This project has moved to Codeberg: https://codeberg.org/richwaters/StoryAlign
─────────────────────────────────────────────────────
storyalign is a macOS command-line tool that combines an ebook with an audiobook to produce an enriched ebook containing audio narration. These enriched ebooks are sometimes called read-aloud books, synchronized audio-ebooks, enriched epubs, and more.
These enhanced books are ideal for people who like to switch between reading and listening, as a single app is used to both read and listen. This keeps your place within the book, regardless of the current reading/listening mode.
storyalign is based on the storyteller-platform project available here: https://gitlab.com/storyteller-platform/storyteller. It extracts the core alignment functionality from that project into a standalone tool with minimal dependencies.
- macOS on ARM (Apple Silicon)
- DRM-free EPUB 3
- M4B audiobook format
Download the zip containing the binary with this command:
curl -O -L https://github.com/richwaters/StoryAlign/releases/latest/download/storyalign-macos-arm64.zip
-
unzip the downloaded file
-
copy the storyalign binary to a directory in your PATH or run it in place with:
-
storyalign <epub file> <audiobook file>
On first run, it will prompt for confirmation to download necessary model files, and then create a new epub with "_narrated" appended to the basename of the input epub file. Subsequent runs will bypass the downloads.
- git clone https://github.com/richwaters/StoryAlign.git
- cd StoryAlign
- make install
That places the binary into the bin subdirectory. From there, you can cp ./bin/storyalign into a location in your PATH or run it in place.
storyalign [--outfile=<file>] [--granularity=(sentence|phrase|segment|group|word)] [--whisper-model=<file>] [--audio-loader=(avfoundation|ffmpeg)] [--log-level=(debug|info|timestamp|warn|error)] [--no-progress] [--throttle] [--start-chapter=<chapter name>] [--end-chapter=<chapter name>] [--report=(none|score|stats|full|json)] [--whisper-beam-size=<number>] [--whisper-dtw] [--session-dir=<directory>] [--stage=(epub|audio|transcribe|align|xml|export|report|all)] [--help] [--version] [--help-md] <ebook> <audiobook>
<ebook> The input ebook file (in .epub format)
<audiobook> The input audiobook file (in .m4b format).
--outfile=<file> Set the file in which to save the aligned book. Defaults to the name and path of the input file with '_narrated' appended to the basename of that file.
--granularity=(sentence|phrase|segment|group|word) Sets the unit for the synchronized highlighting during narration. The default is 'sentence', which creates the most accurate alignment and fewest highlight updates. The 'phrase' option breaks the sentence into smaller chunks for more frequent updates, so the highlight is less likely to be left on the previous page while audio continues. The 'segment' option relies on the transcription engine to break up the text within sentences. This ends up working like the 'phrase' option, but can be more attuned to audio timing than the semantics used by the 'phrase' option. The 'group' option moves the highlight with each word or small group of words based on timing. This reduces the page-stuck time while keeping things relatively smooth & accurate. The 'word' option moves the highlight with each individual word, which can feel a little choppy.

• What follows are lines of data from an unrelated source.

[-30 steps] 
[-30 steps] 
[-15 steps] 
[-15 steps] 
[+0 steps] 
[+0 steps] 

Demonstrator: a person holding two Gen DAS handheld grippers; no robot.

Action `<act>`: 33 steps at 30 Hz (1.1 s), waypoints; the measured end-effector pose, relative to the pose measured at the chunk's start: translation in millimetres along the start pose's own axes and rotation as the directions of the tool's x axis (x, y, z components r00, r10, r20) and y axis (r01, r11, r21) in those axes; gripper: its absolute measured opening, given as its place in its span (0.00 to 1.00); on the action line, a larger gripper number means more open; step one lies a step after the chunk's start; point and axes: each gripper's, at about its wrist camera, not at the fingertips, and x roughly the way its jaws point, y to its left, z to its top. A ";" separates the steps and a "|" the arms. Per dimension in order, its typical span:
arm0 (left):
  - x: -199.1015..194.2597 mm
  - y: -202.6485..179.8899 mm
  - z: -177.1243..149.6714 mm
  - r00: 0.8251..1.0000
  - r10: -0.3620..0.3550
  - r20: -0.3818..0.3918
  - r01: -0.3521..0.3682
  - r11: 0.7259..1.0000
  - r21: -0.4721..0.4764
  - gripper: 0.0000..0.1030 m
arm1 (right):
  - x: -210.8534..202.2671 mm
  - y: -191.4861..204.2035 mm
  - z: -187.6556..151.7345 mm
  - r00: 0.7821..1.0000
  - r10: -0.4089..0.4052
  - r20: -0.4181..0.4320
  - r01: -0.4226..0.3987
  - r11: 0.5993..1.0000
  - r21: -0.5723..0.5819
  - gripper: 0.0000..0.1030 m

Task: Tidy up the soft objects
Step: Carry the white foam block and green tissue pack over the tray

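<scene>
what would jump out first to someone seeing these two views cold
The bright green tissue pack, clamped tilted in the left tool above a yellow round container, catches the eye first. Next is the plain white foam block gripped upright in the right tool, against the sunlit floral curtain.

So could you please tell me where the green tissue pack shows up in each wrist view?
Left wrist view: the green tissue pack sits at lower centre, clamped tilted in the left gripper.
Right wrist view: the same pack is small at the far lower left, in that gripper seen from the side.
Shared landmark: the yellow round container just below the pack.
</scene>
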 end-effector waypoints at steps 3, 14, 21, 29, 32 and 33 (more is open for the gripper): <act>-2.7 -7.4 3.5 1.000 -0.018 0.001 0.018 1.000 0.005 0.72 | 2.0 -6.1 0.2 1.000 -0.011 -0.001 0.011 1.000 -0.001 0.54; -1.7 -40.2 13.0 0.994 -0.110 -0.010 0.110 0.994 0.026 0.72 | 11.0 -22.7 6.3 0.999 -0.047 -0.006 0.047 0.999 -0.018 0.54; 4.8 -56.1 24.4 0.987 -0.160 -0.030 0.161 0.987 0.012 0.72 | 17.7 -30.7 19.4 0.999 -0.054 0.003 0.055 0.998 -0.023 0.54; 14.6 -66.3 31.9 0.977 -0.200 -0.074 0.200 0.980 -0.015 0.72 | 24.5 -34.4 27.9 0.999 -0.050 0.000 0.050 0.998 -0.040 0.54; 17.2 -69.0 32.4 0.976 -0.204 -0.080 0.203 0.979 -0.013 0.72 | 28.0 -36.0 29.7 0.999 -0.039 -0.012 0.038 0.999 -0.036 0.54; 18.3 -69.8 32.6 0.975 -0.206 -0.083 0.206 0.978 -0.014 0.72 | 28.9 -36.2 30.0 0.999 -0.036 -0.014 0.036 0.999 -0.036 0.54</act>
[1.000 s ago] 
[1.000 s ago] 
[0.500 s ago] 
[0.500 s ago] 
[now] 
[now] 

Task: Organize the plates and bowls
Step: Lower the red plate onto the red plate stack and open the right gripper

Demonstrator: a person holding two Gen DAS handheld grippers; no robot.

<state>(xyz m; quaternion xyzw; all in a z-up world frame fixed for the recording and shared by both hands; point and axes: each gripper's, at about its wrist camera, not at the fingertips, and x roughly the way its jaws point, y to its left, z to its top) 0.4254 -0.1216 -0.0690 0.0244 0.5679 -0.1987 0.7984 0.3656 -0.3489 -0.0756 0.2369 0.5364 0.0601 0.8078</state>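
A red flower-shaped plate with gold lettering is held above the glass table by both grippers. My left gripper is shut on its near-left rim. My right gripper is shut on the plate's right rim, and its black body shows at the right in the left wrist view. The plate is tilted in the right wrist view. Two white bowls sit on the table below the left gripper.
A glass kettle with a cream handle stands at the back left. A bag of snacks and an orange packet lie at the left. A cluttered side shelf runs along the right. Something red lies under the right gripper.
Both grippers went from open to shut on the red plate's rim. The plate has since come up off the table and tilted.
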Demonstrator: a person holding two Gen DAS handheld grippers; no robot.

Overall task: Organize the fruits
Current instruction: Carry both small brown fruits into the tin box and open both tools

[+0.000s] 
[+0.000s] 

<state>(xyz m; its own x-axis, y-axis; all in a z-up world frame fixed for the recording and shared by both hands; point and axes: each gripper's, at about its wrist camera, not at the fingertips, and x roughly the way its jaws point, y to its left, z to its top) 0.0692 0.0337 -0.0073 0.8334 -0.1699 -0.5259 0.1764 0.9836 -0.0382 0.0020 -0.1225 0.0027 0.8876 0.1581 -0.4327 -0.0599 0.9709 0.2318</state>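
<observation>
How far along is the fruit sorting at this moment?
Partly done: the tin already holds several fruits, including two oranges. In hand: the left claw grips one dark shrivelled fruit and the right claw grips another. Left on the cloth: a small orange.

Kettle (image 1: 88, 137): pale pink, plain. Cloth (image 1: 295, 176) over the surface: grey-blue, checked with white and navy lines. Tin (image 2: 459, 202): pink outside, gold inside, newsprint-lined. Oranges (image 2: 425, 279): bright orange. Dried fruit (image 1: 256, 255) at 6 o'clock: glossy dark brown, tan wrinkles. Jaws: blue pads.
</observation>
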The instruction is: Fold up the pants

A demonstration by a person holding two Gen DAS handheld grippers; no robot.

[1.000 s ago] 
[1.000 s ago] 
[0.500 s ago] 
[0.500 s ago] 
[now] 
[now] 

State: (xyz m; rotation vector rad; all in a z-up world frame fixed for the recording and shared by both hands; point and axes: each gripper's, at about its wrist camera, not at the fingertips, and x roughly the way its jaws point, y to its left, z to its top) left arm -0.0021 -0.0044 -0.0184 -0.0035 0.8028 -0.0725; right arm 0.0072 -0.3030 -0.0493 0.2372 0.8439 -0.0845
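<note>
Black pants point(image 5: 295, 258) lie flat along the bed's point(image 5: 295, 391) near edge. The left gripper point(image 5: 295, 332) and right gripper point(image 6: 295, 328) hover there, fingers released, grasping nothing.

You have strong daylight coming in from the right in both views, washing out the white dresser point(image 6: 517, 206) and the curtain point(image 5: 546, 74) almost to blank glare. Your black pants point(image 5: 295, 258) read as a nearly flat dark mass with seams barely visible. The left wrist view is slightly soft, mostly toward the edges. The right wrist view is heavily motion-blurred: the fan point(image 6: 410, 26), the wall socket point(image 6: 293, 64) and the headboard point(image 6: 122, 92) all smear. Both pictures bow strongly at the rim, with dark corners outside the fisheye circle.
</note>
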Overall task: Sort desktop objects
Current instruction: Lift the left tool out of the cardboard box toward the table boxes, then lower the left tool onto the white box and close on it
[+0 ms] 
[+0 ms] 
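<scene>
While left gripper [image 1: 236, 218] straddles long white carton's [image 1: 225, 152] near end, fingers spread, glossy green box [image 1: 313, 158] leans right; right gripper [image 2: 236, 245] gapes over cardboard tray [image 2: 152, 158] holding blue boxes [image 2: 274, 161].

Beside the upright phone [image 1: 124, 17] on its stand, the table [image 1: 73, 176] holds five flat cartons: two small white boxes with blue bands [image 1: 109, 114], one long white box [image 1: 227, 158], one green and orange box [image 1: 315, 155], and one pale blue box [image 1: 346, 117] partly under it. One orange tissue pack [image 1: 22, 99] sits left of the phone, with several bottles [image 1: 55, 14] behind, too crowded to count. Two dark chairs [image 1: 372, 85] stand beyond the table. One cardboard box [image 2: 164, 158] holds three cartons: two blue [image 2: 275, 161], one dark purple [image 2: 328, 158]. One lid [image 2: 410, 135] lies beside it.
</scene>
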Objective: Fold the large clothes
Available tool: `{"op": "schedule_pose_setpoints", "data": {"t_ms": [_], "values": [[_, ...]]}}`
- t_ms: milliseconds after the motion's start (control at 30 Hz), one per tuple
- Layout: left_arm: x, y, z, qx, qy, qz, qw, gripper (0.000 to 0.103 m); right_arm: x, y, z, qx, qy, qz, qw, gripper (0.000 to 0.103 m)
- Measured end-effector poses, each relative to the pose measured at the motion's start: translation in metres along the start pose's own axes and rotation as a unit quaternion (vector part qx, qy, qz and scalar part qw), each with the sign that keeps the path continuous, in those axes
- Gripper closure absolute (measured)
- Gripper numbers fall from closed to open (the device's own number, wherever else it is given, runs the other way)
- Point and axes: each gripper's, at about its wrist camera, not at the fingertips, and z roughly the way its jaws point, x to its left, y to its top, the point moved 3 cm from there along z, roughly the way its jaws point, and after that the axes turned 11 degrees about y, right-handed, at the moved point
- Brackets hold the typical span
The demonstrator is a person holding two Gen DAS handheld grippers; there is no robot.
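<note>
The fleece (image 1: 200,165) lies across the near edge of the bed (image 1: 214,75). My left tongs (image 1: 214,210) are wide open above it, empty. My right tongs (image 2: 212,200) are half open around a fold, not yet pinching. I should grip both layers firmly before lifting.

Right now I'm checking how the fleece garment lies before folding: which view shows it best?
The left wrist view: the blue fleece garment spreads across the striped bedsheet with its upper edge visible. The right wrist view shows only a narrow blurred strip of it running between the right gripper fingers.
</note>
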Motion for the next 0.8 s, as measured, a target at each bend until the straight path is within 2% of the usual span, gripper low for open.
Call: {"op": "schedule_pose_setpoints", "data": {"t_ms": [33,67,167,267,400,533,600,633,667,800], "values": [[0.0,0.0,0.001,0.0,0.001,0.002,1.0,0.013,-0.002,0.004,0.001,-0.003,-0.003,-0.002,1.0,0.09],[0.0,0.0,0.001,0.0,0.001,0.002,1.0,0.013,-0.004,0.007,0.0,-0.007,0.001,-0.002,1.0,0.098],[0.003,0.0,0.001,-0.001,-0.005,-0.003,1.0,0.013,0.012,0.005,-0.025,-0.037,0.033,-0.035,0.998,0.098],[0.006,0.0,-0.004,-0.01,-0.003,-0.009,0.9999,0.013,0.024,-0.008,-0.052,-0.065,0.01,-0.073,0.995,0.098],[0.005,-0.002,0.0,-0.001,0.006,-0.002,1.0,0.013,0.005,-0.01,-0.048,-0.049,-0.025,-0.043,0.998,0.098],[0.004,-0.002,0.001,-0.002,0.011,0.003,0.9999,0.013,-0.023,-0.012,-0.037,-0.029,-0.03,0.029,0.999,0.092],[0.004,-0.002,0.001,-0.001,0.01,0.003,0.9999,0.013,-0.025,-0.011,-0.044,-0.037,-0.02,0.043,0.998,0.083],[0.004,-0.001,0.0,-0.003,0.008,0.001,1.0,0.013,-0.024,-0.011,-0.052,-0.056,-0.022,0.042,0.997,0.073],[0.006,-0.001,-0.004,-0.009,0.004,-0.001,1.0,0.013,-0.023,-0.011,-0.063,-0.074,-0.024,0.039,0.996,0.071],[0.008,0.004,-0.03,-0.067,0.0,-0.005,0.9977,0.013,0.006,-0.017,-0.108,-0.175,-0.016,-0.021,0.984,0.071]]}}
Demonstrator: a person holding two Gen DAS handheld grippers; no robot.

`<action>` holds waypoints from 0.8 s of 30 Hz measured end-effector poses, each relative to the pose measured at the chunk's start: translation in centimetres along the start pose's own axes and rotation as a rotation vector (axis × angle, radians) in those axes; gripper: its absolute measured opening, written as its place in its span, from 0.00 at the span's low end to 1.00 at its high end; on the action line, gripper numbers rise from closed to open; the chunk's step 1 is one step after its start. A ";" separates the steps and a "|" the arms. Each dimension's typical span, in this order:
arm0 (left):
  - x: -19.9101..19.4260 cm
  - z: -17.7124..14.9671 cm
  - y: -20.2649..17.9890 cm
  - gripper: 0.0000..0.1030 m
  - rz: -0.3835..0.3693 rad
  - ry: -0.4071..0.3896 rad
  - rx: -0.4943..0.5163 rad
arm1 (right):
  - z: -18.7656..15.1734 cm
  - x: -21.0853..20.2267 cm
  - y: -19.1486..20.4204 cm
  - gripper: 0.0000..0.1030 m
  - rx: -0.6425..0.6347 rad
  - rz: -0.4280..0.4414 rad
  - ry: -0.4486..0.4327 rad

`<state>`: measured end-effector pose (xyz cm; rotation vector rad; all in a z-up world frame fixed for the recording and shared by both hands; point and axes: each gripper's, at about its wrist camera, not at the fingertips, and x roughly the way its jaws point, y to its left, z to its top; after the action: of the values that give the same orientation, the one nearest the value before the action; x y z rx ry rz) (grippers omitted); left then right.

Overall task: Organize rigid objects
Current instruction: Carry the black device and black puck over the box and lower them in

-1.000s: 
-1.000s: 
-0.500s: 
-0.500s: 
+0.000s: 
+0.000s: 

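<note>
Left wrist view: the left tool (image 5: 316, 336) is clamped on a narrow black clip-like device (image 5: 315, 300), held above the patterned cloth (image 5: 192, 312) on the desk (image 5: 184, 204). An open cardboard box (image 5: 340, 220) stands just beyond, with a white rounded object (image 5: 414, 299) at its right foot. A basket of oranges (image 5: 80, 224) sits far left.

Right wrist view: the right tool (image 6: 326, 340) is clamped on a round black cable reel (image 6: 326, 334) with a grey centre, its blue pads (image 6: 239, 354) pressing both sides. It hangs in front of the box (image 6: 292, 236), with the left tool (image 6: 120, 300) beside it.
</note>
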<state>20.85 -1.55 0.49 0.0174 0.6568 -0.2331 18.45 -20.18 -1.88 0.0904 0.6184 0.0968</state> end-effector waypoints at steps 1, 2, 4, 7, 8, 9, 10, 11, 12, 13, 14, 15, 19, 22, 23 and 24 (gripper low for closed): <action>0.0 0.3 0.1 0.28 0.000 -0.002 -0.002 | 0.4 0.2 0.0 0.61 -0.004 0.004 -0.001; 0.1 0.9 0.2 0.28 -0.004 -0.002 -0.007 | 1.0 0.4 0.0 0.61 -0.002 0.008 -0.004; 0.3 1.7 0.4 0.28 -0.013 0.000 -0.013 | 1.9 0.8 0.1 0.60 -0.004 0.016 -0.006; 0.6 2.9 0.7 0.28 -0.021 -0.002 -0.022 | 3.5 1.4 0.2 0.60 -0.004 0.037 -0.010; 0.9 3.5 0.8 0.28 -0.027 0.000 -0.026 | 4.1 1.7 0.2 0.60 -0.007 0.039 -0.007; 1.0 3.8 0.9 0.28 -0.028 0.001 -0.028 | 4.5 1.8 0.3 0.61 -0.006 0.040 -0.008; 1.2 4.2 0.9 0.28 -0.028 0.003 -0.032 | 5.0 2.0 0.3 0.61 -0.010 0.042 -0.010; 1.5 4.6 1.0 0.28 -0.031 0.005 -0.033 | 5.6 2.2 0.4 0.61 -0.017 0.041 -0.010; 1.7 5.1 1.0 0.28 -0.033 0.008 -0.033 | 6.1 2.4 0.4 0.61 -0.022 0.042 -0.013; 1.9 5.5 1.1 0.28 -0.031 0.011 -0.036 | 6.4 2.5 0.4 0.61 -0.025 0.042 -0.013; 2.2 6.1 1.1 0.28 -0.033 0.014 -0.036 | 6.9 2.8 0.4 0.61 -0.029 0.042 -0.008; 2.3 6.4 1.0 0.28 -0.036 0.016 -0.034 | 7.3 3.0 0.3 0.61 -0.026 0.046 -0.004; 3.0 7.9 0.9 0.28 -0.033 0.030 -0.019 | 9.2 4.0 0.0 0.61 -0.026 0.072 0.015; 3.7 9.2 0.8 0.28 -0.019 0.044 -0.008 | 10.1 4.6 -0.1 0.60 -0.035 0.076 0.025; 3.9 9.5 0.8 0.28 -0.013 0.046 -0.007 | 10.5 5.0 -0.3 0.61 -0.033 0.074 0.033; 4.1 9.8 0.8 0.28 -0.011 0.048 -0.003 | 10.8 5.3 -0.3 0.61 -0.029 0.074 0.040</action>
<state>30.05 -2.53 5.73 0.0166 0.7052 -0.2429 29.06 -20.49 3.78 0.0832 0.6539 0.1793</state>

--whisper-model <file> The whisper model file. This is a 'ggml' file compatible with the whisper.cpp library. The 'ggml-tiny.en.bin' model is appropriate and best for most cases. If this option is not specified, storyalign will download and install the model after prompting for confirmation. If you do specify a model file, make sure the companion .mlmodelc files are installed in the same location as the specified .bin file.
--audio-loader=(avfoundation|ffmpeg) Selects the audio-loading engine. The default is 'avfoundation', which uses Apple's builtin frameworks to load and decode audio. In most cases this should work fine. The 'ffmpeg' option uses the FFmpeg command-line utility to load and decode audio. This might be helpful if you encounter issues with the default. To make use of it, you must have ffmpeg installed on your system and in your path.
--log-level=(debug|info|timestamp|warn|error) Set the level of logging output. Defaults to 'warn'. Set to 'error' to only report errors. If set to anything above 'warn', either redirect stderr (where these messages are sent) or use the --no-progress flag to prevent conflicts.
--no-progress Suppress progress updates.
--throttle By default, storyalign will use all of the resources the operating system allows. That can end up working the device pretty hard. Use this option to pare back on that. Aligning the book will take longer, but it'll keep the fans off.
--start-chapter=<chapter name> Specify the first chapter to align. This helps storyalign by allowing it to skip over chapters like the table of contents, forewords, etc. that are not in the audiobook. To some extent, this the epub itself provides this information in the form of a 'bodymatter' tag, but that is not always the case, and it often doesn't align with the true start of the audiobook.
--end-chapter=<chapter name> Specify the end chapter of the book, where 'end' means the chapter after the last chapter to align. This helps storyalign avoid attempting the alignment of chapters like afterwords, acknowledgements, next reads, etc. Some books provide a 'backmatter' tag that provides this type of information, but others do not.
─────
These options are useful for debugging and testing, but they usually aren't used in normal operation.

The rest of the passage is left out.